RATT – DANCING UNDERCOVER (1986)

Forgive the obvious cliche, but this shit makes me wanna dance. Slip of the Lip has got the fuckin’ groove, and Body Talk is one of the best songs they’ve ever recorded. So quit looking for love, and take a chance on this one. Oh my god, stop me already.

LITA FORD – LITA (1988)

A bleach blonde babe just screams summer to me, so I gotta include somethin’ by my heavy metal mother. Back to the Cave is one of the smoothest, sexiest songs I’ve heard. Follow that shit with Kiss Me Deadly and Falling In and Out of Love? Oh baby!

OZZY OSBOURNE – THE ULTIMATE SIN (1986)

Shot in the Dark teleports me behind the wheel of a corvette driving down the Sunset Strip surrounded by palm trees and babes. Lightning Strikes makes me wanna break things, including myself. One of Ozzy’s best records. All hail Jake E. Lee.

DEF LEPPARD – PYROMANIA (1983)

An essential for any hard partier. Unless you’re cranking Comin’ Under Fire and Stagefright, you’re just a bunch of nerds drinking beverages in close proximity to one another. Fuck, this album rules.

SAXON – DESTINY (1988)

I’ve met a lot of Saxon “fans” that think this record is absolute trash given its poppy overtones, but I wanna tell y’all that it isn’t – It is one of their best, and I know ’cause I have TASTE. For real though, Christopher Cross is a summery dude and the Saxon guys are smart as hell so they covered Ride Like the Wind – The result is fucking beautiful. Throw in Where the Lightning Strikes, Red Alert, and one of the best pseudo-ballads of all time, I Can’t Wait Anymore, and you’ve got yourself an infallible masterpiece, y’all.

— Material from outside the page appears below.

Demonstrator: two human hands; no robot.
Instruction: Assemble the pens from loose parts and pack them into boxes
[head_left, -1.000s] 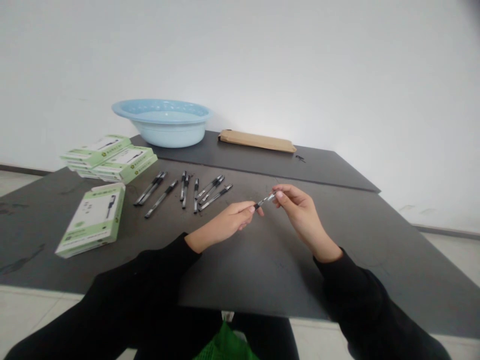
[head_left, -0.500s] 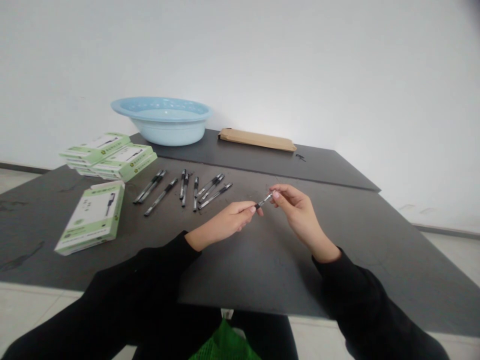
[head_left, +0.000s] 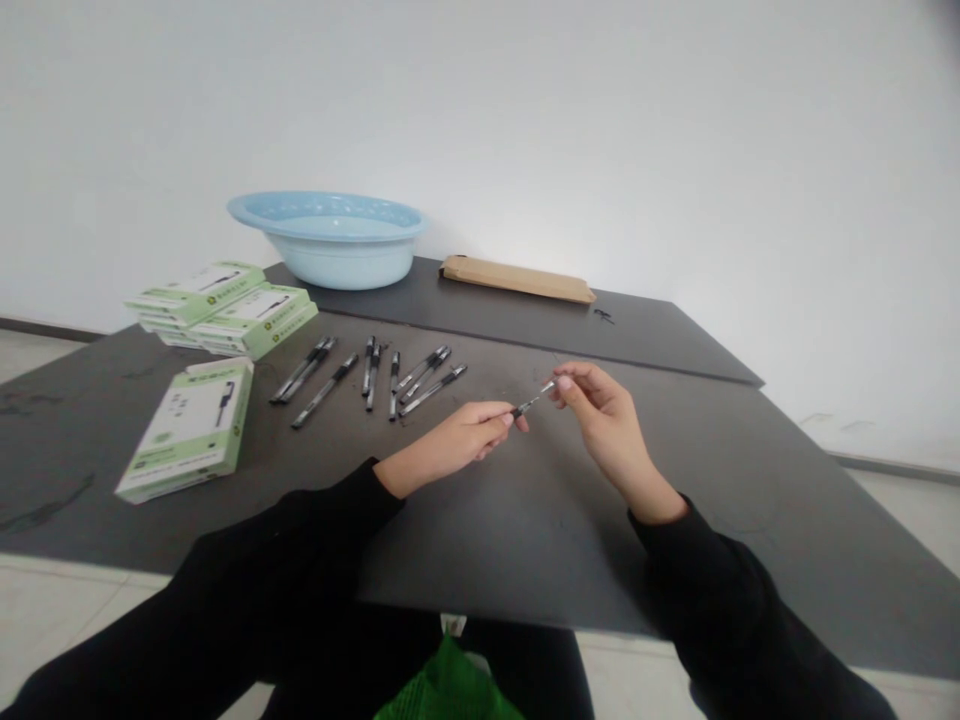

EUROPE – THE FINAL COUNTDOWN (1986)

Fuck the title track, throw on Rock the Night, Ninja, and Cherokee then try tellin’ me that this isn’t some of the best shit you’ve ever heard. Horniest vocals. Joey Tempest is a god among men.

KANE ROBERTS – KANE ROBERTS (1987)

You know that album cover with the buff ass Rambo lookin’ dude holding a machine gun guitar that you laugh at every time you hit the dollar bin? Well, jokes on you pal ’cause this shit slaps! TRIPLE X! IT’S ONLY SEX ‘TIL IT CROSSES THE LINE! This entire album is what picking up chicks sounds like. WOMEN ON THE EDGE OF LOVE!

CINDERELLA – NIGHT SONGS (1986)

I NEED A SHOT OF GASOLIIIIIINE! Y’all death metal dorks think you know what you’re talkin’ about when it comes to shitting on hair metal, and you’ve just got no fucking clue. This is a sexy album for sexier people. Keep your combat boots and camo pants away from me!

GREAT WHITE – ONCE BITTEN (1987)

Every time Lady Red Light kicks in, my platinum hair gets 3 shades lighter. Throw on Rock Me and Mistreater on top of that shit, and you’re fucking set! Bust out that Coppertone, bitch!

SKID ROW – SKID ROW (1989)

How a bunch of literal kids put out such a deadly debut is totally beyond me and makes me feel like shit if I think too much about it. Fuck me up with those Big Guns forever.

Well, there ya have it folks. 31 essential party albums. There are about 6669 others I could’ve added, and maybe I will in time… But until then – Stay safe, stay sexy, and most importantly… STAY HUNGRY!